The chuckle he returned sounded positively animal, and his lips quirked into a crooked smile. “While I can think of nothing I would enjoy more than a good shag in the sheets with you, Mac, that wouldn’t win me back my shit now would it?”

I was about to say that since he had nothing to offer I saw no point. I was about to walk out the door of the bar free and clear, go straight to Captain Harker, pay off the contract of my indenture and see what it felt like to sleep and wake up as a free woman. That’s what I should have done, in retrospect. But then Manning dropped the bomb.

“One more hand, Mac. Just one. Win the bet and Fury’s yours. Lose the bet and your ass is mine.”
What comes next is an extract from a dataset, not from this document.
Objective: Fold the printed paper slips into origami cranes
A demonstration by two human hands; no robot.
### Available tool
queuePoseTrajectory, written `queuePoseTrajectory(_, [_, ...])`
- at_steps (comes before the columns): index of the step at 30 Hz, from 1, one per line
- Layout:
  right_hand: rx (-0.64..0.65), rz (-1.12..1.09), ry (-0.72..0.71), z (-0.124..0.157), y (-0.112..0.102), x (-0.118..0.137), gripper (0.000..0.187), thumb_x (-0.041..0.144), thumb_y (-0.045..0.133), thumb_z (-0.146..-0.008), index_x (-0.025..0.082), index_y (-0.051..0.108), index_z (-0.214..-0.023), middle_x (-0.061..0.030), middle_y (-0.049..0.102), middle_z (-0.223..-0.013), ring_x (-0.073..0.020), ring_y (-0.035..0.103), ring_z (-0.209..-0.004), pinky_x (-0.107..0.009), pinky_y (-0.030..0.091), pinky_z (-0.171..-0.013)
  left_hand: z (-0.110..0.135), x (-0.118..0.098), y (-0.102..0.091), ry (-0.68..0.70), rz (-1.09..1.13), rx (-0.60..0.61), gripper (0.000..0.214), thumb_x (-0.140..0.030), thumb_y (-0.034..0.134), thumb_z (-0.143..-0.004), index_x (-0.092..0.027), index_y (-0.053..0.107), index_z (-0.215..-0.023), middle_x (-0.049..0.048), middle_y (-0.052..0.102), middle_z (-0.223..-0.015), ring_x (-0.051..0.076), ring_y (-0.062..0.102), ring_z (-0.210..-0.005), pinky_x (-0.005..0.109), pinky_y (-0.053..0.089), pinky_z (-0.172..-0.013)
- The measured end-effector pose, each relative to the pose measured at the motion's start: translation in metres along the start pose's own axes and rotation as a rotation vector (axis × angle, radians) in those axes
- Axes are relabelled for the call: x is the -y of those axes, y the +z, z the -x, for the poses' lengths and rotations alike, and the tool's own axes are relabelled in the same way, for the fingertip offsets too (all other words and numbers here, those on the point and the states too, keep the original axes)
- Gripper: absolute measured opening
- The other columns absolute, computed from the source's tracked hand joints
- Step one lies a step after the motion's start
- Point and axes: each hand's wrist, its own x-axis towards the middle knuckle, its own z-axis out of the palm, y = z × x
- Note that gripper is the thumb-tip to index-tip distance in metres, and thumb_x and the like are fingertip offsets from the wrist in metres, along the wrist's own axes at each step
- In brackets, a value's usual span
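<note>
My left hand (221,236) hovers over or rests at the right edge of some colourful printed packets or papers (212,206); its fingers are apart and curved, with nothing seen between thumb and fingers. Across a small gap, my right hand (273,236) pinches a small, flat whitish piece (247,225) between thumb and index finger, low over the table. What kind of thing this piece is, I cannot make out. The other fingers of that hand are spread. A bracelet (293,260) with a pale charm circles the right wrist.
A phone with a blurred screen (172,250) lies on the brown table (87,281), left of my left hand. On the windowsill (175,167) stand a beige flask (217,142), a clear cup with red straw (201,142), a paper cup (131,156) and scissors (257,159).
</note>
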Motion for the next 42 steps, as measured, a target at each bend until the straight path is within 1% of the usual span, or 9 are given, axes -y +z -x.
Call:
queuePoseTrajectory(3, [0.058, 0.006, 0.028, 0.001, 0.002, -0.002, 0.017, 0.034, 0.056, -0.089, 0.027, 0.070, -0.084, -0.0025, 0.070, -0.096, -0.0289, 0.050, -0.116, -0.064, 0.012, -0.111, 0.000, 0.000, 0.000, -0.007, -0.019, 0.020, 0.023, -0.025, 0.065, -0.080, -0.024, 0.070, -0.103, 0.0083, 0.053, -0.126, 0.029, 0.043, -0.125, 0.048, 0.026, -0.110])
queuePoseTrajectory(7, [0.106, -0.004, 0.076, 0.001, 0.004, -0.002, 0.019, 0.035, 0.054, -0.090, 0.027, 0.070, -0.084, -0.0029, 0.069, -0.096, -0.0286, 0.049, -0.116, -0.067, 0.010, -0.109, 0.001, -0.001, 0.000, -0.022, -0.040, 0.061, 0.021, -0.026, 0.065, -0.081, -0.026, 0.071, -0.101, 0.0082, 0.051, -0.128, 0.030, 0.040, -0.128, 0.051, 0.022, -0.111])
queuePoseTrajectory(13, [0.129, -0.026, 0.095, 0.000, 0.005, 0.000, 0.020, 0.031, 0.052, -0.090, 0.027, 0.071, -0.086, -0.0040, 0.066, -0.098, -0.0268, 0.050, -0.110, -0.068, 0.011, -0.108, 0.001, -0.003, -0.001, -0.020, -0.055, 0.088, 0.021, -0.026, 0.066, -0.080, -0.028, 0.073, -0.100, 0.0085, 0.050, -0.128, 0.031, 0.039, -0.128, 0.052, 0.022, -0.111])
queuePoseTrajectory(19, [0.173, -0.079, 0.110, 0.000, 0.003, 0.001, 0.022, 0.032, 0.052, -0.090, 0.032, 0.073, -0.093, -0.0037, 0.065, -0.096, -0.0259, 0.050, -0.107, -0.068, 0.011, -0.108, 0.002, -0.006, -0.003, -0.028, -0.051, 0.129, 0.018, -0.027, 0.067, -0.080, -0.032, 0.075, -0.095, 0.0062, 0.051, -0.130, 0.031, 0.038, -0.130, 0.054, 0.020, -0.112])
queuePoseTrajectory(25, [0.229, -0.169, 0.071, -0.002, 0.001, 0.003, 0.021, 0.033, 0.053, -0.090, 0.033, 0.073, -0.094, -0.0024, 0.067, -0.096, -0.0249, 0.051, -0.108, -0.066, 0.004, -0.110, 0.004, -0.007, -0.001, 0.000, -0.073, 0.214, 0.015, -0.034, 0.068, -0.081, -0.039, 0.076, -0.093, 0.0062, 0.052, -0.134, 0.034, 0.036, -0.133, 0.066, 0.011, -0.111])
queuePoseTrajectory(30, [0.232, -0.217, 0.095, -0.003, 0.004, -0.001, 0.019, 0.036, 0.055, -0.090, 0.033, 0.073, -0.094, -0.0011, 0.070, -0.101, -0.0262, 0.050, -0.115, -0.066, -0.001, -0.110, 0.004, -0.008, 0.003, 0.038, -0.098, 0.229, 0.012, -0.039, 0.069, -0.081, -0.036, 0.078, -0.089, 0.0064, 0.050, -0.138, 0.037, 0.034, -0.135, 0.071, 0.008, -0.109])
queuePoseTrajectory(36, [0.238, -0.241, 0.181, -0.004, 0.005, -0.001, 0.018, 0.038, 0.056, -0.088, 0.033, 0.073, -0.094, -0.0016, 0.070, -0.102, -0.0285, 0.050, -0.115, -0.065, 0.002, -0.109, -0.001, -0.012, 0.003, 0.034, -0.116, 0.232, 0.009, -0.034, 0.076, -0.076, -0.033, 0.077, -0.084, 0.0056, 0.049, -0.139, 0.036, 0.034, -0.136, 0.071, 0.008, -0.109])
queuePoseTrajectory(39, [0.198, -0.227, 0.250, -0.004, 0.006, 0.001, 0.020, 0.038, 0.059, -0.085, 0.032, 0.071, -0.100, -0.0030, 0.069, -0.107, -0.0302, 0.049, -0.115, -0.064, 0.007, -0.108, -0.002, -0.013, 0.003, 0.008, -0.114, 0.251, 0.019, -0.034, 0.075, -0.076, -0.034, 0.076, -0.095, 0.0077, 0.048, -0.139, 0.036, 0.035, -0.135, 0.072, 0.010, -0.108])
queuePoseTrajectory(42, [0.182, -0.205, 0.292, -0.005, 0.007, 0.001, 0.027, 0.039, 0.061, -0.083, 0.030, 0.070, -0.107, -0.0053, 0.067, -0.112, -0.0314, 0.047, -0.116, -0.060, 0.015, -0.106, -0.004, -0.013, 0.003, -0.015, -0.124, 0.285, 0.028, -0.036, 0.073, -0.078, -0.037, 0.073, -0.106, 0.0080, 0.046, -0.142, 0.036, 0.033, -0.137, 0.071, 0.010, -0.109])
Fuck me! If he hadn’t been holding me, I would have fallen right onto the floor. Now I’m not a woman who’s often speechless, though as an indentured, I know when to keep my mouth shut. But this time, all I could do was make a couple of fish gasps. He gave me that look I was sure had gotten more than a few women into his bed. It had probably worked just as well getting him out of trouble with the authorities when his cargo was less than copasetic.

“What do you say, Mac? You up for it? I’m betting the Fury along with the next three contracts I have to fill.” He shrugged. “If I don’t have a ship, I can’t fill the contracts, right? Come on. Give me at least one more chance.”

“Your ship? You want to bet the Fury?” I stumbled off his lap all but falling on my ass before I made it back to my chair. He was already motioning the notary over.